▸ **WHAT IS NEEDED**:
Search the data for the string "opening" and extract every line where it appears.

───── TASK INPUT

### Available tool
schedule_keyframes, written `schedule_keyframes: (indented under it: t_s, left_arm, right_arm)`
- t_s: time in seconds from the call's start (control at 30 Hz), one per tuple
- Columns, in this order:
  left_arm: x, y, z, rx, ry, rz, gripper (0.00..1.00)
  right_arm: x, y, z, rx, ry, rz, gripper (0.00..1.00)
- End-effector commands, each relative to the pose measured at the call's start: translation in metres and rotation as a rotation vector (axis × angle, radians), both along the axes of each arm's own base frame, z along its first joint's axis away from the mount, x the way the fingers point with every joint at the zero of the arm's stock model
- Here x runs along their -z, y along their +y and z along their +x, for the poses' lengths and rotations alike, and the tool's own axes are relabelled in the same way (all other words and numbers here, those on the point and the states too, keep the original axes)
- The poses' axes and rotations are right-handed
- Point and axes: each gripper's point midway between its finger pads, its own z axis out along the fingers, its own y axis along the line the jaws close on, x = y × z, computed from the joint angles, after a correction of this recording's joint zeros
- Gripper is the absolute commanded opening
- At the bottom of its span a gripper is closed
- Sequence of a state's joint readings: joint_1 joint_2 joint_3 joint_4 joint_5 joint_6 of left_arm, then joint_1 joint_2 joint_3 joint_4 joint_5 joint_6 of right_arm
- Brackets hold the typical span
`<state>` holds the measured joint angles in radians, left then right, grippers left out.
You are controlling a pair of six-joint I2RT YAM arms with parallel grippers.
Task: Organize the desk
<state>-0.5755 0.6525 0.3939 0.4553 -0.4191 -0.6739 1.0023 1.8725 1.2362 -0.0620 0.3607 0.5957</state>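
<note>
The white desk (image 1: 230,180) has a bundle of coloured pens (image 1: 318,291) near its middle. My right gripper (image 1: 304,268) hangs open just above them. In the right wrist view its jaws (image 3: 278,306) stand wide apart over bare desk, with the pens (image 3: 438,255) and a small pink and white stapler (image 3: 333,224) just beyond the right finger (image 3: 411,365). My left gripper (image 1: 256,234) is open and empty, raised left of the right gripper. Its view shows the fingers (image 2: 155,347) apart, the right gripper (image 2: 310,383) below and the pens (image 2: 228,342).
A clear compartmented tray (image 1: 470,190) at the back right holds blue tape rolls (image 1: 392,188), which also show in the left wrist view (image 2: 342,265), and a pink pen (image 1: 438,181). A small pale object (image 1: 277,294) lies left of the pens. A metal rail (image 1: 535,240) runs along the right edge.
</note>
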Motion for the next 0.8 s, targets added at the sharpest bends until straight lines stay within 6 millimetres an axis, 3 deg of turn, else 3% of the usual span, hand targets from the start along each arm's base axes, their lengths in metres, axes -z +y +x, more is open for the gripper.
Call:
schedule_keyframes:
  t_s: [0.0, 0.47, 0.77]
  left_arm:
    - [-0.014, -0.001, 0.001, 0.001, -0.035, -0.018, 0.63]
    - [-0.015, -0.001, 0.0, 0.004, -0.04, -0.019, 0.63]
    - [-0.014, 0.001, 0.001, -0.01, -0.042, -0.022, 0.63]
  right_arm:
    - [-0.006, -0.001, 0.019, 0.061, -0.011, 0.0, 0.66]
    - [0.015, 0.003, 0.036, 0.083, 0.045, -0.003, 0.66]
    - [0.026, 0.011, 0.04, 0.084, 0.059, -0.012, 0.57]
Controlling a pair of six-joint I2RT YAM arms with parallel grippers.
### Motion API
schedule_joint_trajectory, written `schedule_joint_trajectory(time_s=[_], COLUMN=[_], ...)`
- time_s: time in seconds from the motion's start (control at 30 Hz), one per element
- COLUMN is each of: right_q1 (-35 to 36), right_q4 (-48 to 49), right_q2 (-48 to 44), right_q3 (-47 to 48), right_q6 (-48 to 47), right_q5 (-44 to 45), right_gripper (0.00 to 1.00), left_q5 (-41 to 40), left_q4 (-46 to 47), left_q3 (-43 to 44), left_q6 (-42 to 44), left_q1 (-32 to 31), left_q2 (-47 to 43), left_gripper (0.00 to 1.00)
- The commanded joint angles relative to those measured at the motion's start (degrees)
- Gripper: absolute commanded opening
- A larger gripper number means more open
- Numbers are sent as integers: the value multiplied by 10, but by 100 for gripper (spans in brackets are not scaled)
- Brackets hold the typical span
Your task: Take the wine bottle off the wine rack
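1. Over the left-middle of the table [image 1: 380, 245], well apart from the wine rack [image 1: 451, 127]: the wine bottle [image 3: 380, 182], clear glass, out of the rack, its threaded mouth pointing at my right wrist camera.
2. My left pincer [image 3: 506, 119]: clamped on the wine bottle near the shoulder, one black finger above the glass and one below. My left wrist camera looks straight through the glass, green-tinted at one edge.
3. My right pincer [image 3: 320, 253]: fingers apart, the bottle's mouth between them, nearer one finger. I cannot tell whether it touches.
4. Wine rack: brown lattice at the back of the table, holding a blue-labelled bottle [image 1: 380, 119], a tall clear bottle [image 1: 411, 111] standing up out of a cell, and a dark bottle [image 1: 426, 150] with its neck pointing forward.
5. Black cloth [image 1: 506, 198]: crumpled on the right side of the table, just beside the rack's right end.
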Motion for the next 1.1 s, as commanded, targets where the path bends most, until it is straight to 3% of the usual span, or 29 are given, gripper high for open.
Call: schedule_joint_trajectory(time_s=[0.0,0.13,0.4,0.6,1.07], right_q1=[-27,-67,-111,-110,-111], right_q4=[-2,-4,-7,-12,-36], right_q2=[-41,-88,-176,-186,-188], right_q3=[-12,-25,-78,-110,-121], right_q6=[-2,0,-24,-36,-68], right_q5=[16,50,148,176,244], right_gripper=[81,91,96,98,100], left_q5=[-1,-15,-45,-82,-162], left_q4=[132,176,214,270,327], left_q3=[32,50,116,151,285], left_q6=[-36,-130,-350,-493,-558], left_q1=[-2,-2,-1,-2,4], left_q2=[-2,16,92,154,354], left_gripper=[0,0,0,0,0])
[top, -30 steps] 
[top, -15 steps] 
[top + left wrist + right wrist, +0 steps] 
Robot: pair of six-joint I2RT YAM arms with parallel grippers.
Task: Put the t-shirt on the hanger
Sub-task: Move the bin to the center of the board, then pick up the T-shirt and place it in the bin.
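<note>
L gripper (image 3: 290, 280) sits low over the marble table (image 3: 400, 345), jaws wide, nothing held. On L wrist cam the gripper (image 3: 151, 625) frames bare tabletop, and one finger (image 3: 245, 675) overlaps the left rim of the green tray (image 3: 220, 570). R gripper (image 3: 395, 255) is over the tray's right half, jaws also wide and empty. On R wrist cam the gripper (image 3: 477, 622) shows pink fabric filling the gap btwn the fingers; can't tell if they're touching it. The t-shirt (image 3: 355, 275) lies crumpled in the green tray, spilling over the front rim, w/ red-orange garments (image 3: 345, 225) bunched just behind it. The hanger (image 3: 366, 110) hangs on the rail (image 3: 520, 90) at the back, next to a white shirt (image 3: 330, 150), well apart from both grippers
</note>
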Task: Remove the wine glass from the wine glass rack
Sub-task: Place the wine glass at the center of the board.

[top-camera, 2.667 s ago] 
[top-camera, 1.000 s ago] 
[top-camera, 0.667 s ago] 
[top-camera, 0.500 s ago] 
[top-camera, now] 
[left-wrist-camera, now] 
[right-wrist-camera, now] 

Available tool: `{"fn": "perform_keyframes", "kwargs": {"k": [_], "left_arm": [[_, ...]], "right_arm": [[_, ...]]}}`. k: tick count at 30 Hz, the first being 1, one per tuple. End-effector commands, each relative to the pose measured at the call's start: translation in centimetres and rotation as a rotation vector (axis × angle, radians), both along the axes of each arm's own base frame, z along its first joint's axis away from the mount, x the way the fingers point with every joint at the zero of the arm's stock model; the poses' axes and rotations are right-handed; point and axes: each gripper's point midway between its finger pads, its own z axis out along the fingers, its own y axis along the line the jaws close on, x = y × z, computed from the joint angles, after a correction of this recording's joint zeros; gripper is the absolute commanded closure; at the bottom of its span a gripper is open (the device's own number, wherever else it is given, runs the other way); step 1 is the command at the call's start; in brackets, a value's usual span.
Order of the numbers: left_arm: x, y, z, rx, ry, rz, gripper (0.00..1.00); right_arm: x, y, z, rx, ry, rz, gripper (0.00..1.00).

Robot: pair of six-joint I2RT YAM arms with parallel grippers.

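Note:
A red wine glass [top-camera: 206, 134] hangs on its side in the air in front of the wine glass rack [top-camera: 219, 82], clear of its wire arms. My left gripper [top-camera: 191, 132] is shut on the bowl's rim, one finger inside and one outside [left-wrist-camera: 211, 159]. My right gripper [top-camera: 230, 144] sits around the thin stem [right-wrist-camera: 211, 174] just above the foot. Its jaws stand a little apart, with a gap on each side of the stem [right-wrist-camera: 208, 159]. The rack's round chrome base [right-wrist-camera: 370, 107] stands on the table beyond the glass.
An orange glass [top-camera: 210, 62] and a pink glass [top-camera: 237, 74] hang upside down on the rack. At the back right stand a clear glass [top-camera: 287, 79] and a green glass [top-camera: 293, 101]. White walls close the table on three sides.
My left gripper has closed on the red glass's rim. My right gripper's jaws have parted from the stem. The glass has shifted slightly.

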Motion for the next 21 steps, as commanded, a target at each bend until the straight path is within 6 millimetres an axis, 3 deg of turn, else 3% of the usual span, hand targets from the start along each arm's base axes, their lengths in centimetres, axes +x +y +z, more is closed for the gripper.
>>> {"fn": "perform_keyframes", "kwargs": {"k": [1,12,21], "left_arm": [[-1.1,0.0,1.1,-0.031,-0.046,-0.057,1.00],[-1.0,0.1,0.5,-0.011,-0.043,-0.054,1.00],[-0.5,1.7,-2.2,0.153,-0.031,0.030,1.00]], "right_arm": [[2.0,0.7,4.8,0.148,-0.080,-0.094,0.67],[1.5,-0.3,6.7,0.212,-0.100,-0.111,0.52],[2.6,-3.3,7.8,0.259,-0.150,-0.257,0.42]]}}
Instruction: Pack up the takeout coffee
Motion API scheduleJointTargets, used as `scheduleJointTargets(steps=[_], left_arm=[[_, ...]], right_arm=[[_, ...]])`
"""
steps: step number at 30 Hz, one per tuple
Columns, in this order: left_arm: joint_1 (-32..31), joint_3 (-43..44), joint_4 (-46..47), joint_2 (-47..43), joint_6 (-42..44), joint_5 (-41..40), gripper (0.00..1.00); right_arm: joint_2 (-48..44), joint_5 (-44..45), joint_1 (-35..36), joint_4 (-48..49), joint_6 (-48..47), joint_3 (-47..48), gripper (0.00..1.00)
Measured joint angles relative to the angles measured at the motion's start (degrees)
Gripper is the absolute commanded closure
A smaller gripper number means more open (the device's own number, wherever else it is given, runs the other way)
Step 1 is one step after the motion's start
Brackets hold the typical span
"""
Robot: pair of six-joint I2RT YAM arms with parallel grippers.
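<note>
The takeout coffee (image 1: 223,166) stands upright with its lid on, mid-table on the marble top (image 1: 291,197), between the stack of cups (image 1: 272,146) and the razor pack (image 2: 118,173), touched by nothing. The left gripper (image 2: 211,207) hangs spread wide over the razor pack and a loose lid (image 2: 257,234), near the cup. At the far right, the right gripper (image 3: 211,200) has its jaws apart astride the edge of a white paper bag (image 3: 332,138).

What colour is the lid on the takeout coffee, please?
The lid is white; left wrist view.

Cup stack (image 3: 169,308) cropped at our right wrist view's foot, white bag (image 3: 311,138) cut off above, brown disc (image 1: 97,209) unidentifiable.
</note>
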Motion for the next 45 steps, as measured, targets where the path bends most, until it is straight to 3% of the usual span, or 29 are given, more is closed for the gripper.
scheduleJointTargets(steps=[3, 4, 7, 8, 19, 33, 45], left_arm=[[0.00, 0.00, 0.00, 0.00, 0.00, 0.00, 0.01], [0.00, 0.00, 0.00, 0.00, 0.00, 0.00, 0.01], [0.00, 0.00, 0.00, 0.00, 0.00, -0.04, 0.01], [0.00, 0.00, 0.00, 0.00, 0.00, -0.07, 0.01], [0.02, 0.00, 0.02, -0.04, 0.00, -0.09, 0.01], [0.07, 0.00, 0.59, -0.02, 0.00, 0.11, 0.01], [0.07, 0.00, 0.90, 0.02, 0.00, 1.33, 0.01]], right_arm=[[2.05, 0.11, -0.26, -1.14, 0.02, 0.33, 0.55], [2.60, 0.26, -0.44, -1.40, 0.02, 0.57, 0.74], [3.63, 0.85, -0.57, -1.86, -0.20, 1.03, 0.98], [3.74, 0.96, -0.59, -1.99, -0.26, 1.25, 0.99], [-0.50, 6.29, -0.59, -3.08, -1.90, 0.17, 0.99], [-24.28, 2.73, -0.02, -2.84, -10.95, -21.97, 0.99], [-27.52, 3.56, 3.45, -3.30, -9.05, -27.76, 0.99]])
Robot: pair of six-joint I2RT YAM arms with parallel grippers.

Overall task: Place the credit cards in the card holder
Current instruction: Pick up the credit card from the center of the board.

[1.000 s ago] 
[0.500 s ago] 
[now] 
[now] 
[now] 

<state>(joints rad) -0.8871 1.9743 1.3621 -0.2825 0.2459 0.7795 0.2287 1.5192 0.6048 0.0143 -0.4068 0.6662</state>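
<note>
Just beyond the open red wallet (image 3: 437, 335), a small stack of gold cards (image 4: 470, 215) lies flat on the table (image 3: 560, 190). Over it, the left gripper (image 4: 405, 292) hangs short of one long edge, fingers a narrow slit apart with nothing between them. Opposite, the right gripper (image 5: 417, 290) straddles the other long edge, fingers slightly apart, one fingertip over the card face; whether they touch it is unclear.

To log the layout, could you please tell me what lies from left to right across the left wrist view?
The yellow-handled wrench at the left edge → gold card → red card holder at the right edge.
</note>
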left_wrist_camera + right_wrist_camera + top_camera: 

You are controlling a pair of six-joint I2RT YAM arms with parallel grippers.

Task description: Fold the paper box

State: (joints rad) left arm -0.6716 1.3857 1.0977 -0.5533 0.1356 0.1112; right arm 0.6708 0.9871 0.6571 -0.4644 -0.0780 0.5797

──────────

▸ **OUTPUT OF THE EXERCISE**:
- Gripper is the absolute commanded opening
- Gripper: absolute commanded opening

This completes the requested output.